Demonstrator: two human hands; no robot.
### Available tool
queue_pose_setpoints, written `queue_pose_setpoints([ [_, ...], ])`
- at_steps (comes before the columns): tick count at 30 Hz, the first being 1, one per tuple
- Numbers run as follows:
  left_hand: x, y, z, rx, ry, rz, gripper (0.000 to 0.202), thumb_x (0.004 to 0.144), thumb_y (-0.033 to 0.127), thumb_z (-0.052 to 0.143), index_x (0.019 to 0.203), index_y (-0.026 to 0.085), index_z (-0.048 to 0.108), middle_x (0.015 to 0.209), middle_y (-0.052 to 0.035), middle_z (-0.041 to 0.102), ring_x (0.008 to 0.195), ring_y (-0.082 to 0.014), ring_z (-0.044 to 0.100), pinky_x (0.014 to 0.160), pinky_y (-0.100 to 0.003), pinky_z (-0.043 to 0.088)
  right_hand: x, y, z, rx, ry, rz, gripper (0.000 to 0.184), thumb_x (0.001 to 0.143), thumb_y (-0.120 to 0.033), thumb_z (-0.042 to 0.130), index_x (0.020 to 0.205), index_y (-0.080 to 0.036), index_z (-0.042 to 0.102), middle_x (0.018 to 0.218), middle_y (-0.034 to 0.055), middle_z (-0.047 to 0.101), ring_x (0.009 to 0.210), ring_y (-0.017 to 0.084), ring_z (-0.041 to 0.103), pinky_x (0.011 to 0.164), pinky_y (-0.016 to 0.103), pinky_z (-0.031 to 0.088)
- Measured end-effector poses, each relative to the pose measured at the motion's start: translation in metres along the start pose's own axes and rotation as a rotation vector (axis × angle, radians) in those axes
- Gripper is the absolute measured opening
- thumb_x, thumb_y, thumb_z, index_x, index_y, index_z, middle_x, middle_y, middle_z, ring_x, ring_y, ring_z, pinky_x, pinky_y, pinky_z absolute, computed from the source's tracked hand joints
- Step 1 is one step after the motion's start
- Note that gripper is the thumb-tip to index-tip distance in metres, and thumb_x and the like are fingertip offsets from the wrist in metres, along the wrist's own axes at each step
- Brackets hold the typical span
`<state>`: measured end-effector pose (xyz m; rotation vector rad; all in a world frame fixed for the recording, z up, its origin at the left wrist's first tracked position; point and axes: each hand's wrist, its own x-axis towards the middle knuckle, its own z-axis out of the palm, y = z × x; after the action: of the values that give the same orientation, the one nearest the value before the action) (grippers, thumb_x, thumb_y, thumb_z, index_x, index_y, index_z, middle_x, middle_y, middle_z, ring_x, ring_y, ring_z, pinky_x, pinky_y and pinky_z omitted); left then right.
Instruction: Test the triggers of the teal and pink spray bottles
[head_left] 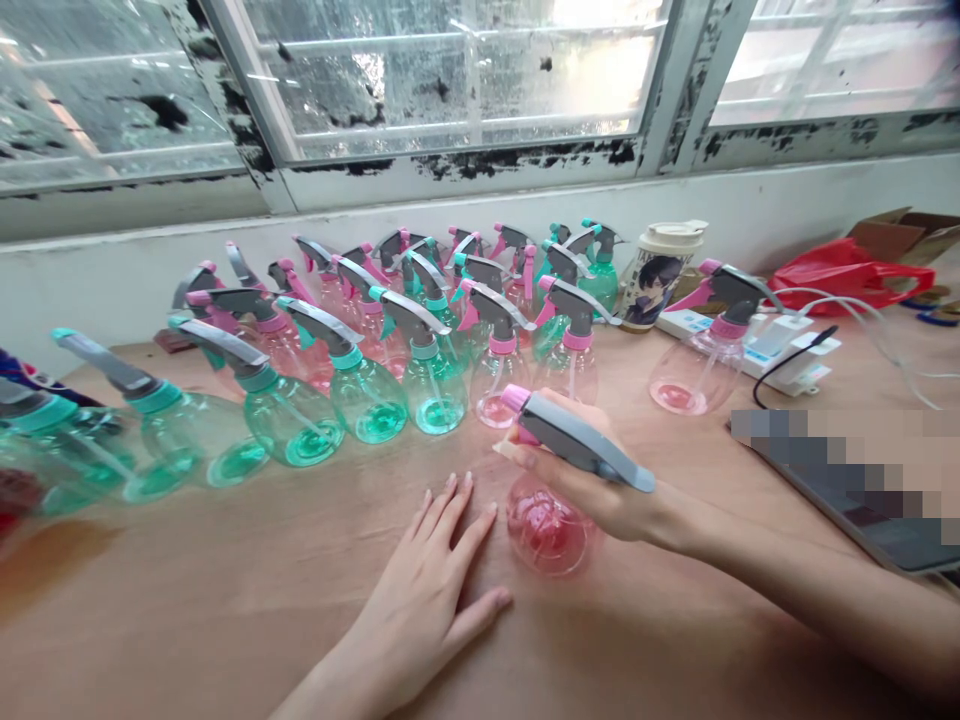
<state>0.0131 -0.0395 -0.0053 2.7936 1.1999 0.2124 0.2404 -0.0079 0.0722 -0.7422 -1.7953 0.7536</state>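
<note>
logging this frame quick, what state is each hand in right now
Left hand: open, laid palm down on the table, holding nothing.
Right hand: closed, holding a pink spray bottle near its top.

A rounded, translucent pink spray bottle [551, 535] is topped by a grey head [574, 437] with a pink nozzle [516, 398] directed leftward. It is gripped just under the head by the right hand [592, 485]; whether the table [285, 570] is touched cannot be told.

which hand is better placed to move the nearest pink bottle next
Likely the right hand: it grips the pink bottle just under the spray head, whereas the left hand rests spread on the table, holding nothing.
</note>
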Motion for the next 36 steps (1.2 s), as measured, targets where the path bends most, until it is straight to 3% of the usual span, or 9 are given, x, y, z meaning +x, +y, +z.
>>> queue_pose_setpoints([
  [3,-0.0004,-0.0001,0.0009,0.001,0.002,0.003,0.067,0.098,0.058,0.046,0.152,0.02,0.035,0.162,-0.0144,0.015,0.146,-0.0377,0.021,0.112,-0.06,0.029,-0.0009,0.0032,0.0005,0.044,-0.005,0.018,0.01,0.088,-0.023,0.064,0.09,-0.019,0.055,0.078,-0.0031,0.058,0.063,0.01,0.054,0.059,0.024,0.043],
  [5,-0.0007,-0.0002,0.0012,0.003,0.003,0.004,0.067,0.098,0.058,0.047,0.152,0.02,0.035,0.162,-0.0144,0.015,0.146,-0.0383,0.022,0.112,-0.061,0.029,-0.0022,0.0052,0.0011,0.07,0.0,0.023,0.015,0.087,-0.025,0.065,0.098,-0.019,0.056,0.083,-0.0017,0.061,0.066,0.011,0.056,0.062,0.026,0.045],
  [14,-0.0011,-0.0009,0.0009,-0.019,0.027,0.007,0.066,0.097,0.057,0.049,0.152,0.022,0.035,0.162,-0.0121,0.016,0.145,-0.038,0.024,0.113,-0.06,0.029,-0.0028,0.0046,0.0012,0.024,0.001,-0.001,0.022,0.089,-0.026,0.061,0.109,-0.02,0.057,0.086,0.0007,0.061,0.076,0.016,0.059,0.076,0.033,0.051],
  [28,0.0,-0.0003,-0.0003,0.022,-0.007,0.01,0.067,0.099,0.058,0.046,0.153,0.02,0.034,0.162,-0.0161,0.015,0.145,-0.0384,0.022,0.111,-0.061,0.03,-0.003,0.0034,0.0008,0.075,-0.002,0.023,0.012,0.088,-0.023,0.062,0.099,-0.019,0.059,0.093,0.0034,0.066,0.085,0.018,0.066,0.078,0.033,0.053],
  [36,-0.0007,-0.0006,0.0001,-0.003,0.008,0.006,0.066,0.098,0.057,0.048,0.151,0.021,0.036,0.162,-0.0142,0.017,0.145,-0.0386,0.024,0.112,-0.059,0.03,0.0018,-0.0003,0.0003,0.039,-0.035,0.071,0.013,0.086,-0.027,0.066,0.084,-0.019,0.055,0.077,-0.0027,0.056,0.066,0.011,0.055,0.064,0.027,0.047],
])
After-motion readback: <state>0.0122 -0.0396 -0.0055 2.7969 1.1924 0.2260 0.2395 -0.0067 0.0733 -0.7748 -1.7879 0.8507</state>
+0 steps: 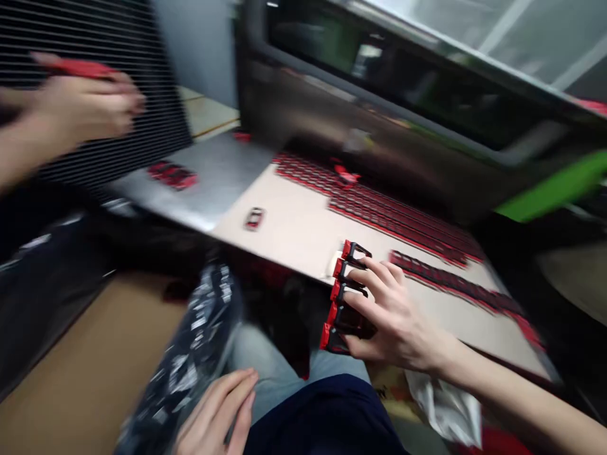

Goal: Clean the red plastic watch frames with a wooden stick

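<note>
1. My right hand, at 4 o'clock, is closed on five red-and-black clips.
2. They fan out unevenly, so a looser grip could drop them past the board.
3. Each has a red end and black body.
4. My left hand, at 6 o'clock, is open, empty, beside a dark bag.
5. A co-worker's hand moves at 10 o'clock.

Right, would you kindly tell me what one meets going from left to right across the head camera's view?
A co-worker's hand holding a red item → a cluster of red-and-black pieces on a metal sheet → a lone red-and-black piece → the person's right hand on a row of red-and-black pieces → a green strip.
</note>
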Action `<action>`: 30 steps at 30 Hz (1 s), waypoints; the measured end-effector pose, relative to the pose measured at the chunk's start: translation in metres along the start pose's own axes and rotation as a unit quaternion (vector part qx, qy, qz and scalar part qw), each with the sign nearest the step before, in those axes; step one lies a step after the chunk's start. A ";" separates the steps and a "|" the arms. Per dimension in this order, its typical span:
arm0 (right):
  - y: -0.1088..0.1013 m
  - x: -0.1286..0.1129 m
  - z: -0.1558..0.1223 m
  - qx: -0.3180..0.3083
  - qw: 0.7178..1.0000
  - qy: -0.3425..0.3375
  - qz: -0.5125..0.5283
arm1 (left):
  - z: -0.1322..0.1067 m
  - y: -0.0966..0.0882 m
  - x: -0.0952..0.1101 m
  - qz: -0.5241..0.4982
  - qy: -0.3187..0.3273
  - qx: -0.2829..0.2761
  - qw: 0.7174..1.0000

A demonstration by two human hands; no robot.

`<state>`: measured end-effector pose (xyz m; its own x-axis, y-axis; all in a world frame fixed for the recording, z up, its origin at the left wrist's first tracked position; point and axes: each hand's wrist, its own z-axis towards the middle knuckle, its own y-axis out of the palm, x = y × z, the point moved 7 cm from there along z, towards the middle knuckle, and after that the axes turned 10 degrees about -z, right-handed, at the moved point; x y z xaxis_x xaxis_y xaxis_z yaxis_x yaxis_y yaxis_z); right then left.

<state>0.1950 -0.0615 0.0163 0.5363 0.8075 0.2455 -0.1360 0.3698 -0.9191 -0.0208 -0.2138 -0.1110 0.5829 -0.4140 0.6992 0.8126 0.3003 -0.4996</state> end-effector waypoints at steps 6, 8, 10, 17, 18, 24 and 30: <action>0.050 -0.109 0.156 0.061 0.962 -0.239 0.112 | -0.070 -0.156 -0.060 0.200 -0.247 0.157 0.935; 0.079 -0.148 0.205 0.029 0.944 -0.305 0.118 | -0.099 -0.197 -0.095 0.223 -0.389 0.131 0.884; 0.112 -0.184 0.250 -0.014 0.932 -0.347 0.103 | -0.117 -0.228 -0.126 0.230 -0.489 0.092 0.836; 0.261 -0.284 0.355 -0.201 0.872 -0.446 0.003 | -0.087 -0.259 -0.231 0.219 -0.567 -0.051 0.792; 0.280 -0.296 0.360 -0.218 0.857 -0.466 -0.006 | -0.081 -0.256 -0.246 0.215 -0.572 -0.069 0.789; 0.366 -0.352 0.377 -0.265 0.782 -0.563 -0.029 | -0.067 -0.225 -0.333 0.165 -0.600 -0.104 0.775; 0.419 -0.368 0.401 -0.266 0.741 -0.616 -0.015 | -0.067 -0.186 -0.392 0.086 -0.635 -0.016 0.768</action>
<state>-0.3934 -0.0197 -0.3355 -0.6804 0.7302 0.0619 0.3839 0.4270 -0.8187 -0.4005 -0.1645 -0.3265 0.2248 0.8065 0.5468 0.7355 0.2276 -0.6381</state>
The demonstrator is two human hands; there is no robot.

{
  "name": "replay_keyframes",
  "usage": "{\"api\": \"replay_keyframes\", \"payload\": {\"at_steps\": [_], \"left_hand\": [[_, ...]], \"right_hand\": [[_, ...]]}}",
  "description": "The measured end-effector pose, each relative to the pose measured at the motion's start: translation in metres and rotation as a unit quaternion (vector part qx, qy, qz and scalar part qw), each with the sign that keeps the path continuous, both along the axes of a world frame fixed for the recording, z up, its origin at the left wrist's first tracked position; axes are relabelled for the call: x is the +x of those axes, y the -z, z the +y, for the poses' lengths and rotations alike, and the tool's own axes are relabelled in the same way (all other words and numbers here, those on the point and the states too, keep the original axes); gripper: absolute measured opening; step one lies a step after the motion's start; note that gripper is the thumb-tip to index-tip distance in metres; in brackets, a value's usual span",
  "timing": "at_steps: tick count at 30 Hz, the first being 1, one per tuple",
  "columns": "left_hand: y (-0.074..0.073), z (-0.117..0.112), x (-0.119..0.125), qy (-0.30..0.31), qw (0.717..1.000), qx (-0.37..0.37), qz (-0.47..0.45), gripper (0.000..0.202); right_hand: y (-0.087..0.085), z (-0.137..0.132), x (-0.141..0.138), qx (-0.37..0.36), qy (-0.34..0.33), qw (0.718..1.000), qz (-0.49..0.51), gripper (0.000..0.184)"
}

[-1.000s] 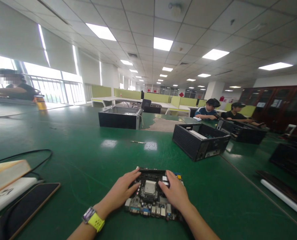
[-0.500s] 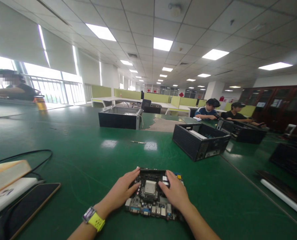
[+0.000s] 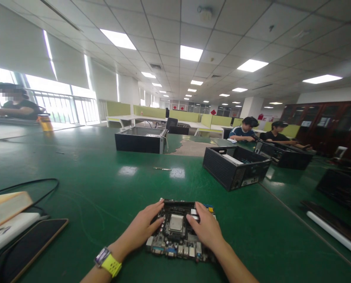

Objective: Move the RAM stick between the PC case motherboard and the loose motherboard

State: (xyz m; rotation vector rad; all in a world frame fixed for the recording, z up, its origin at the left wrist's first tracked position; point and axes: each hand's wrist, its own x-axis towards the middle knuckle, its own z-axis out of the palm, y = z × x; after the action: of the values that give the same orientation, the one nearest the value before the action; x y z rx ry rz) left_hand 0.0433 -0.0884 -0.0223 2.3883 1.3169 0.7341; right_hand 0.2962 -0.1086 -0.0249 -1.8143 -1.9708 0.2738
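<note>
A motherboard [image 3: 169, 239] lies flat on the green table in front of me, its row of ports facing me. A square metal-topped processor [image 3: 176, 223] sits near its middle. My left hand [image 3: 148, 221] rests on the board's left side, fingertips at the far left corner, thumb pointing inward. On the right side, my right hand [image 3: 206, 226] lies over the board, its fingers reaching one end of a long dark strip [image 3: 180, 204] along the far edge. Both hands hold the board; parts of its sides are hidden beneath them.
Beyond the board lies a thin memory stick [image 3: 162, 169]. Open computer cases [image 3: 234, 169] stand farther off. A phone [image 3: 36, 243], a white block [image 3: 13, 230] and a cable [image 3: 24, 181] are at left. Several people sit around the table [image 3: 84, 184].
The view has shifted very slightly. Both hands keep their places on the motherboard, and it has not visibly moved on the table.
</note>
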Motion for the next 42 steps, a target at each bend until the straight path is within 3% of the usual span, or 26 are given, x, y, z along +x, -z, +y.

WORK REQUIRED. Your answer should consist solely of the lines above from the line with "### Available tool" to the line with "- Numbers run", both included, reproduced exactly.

TASK OUTPUT.
### Available tool
queue_pose_setpoints, written `queue_pose_setpoints([ [_, ...], ])`
- at_steps (comes before the columns): tick count at 30 Hz, the first being 1, one per tuple
- Numbers run as follows:

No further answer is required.